• _Exercise details_: Print, in exact form, the lines below from the one containing "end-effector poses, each" through the one containing "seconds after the", and omit all others.

• _Input data_:

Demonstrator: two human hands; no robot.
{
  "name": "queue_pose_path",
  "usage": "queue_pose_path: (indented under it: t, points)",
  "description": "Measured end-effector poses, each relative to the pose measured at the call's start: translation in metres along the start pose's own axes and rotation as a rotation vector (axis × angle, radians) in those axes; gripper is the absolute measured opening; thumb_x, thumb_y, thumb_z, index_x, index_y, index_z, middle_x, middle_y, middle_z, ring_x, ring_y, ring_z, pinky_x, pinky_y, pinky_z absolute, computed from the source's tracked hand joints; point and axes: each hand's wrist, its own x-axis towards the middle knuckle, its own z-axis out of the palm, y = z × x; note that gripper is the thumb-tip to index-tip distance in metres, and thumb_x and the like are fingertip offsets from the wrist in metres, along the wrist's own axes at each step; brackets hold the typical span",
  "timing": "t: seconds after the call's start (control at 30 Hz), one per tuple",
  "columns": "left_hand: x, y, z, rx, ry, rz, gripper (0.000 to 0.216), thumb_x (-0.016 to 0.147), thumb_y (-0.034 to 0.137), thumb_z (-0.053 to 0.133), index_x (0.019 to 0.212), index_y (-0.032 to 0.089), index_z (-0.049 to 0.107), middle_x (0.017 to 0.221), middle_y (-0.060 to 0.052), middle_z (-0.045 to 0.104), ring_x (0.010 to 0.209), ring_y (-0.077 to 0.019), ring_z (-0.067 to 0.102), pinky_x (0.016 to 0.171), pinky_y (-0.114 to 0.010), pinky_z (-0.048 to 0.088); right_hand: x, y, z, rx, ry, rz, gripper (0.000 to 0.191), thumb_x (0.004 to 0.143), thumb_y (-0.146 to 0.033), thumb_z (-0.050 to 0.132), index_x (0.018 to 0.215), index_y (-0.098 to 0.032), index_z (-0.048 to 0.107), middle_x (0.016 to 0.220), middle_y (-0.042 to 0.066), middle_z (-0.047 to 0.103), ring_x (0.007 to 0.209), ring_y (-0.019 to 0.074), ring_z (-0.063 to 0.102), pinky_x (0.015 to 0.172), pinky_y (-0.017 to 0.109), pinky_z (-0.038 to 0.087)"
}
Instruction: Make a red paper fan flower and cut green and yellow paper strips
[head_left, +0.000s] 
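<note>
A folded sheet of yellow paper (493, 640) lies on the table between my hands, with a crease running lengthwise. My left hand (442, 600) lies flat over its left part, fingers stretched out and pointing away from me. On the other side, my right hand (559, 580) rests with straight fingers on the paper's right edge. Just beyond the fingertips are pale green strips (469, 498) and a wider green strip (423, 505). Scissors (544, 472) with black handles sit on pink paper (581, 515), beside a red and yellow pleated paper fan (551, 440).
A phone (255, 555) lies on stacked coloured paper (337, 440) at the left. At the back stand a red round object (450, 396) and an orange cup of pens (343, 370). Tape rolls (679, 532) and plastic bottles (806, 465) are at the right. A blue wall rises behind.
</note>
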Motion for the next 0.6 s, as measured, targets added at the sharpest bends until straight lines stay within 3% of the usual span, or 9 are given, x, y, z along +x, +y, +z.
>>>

• _Task output_:
  "description": "Measured end-effector poses, each relative to the pose measured at the call's start: translation in metres along the start pose's own axes and rotation as a rotation vector (axis × angle, radians) in those axes; gripper is the absolute measured opening; thumb_x, thumb_y, thumb_z, index_x, index_y, index_z, middle_x, middle_y, middle_z, ring_x, ring_y, ring_z, pinky_x, pinky_y, pinky_z absolute, computed from the source's tracked hand joints; point and axes: each hand's wrist, its own x-axis towards the middle knuckle, its own z-axis out of the palm, y = z × x; note that gripper is the thumb-tip to index-tip distance in metres, and thumb_x and the like are fingertip offsets from the wrist in metres, along the wrist's own axes at each step; brackets hold the typical span",
  "timing": "t: seconds after the call's start (control at 30 Hz), one per tuple",

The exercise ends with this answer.